Ce type d’initiative témoigne vraiment de la vigueur du Parlement. Bien sûr, nous en sommes tous conscients, cette proposition de loi attise les passions. Mais le fait que le débat vive dans cette enceinte comme au sein de la société, qu’il soit sans cesse étayé et serein, comme nous l’espérions, est la marque d’une bonne démocratie.
Le monde qui nous entoure s’est toujours construit autour de grands débats, qui l’ont fait évoluer. En 1944, ce fut le droit de vote accordé aux femmes. En 1975, ce fut l’autorisation de l’interruption volontaire de grossesse. En 1981, ce fut l’abolition de la peine de mort. En 1999, ce fut l’adoption du pacte civil de solidarité.
Tous ces débats se sont déroulés avec beaucoup de force : ce fut une chance pour notre démocratie. En 1975 comme en 1981, il n’y avait pas une majorité de Français pour suivre les parlementaires dans leur vote. Il ne s’agit pas aujourd'hui de s’appuyer sur les sondages. Chacun peut, tour à tour, citer des enquêtes d’opinion en faveur de telle ou telle position. Ce qui compte, c’est la réalité de ces grands sujets de société qui sont débattus au Parlement.
Alors, oui, l’adoption de la loi Leonetti a constitué un pas en avant. Mais il nous semble que la loi peut encore évoluer, car elle n’est pas allée assez loin.
Le texte que la commission des affaires sociales a adopté mardi dernier n’est finalement ni plus ni moins qu’un texte juridique visant à prolonger la loi Leonetti et destiné à permettre aux personnes qui le souhaitent de finir leur vie dignement.
Il ne s’agit pas ici de répondre à la détresse de la famille du patient qui voudrait « que l’on en termine, que l’on arrête de s’acharner, que l’on aille plus vite » ; non, il s’agit de prendre en compte les souffrances du malade.

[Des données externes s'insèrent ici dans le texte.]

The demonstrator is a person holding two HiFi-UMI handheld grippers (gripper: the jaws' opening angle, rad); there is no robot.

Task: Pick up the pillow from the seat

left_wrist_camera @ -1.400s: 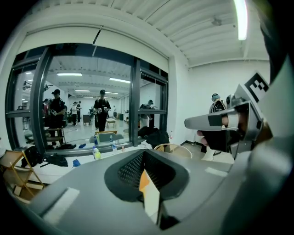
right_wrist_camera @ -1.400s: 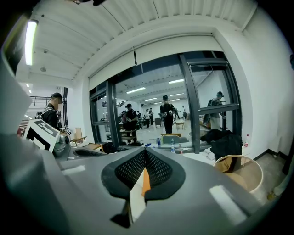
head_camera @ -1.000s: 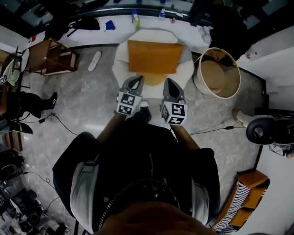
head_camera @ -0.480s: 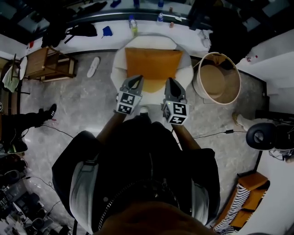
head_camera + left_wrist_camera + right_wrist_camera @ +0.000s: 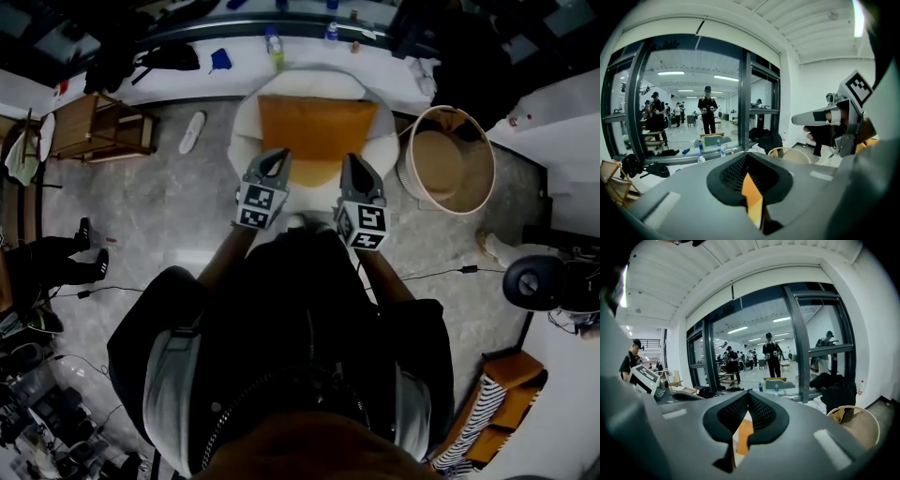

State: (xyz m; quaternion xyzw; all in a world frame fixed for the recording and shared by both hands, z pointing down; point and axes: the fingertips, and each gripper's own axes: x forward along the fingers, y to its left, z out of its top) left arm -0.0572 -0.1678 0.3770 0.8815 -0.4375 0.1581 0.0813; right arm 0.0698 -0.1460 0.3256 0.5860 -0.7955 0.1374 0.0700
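An orange pillow [image 5: 317,127] lies on the round white seat [image 5: 246,122] at 12 o'clock. The left gripper [image 5: 272,161] at 11 o'clock and the right gripper [image 5: 355,167] at 1 o'clock both point at the pillow's near edge, each with its jaws together. A round basket [image 5: 448,159] stands at 2 o'clock, just beside the seat. At 10 o'clock a white slipper [image 5: 192,131] lies near a wooden rack [image 5: 94,127].

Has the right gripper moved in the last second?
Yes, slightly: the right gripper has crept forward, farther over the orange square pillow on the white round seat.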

Ce que ce texte consacre, c’est non pas le droit de mourir dans la dignité exclusivement, mais le droit de choisir de mourir dans la dignité. Et il faut vraiment veiller ensemble à ne pas opposer les soins palliatifs et cette proposition de loi.
Oui, l’accès universel aux soins palliatifs est une priorité, une obligation humaniste. Et ce sujet fait aujourd’hui consensus.
Je veux d’ailleurs saluer les médecins, les infirmiers et infirmières, le personnel soignant et aide-soignant et tous les bénévoles qui se consacrent aux soins palliatifs. Ce sont des personnes absolument remarquables dont la vie est également difficile, car c’est à elles qu’il revient d’accompagner tous les jours celles et ceux dont nous parlons aujourd’hui.
Dans ce débat, il ne s’agit pas de compter le nombre des lits dévolus aux soins palliatifs dans les hôpitaux qui, si j’en crois ce que disait M. le ministre tout à l’heure, seraient en augmentation. Non ! Il faut aller plus loin parce que seulement 20 % des personnes incurables en fin de vie sont aujourd’hui en soins palliatifs. Il faut aller plus loin.
Ce texte vise à légiférer pour poser un cadre juridique à l’assistance médicalisée à mourir. C’est de cela qu’il s’agit ! Alors, monsieur le ministre, l’autonomie de la volonté, où se manifeste-t-elle le mieux, sinon dans la lettre de Vincent Humbert au Président de la République ? Voilà vraiment ce qu’est l’autonomie de la volonté !
La hauteur et la qualité des débats au Sénat doivent nous permettre, dans le respect des convictions de chacun, d’aborder ce débat sereinement et d’aller au bout.
Si cette loi était votée, il y aurait un cadre juridique – peut-être imparfait, mais du moins éviterait-il pour beaucoup l’hypocrisie que l’on constate aujourd’hui.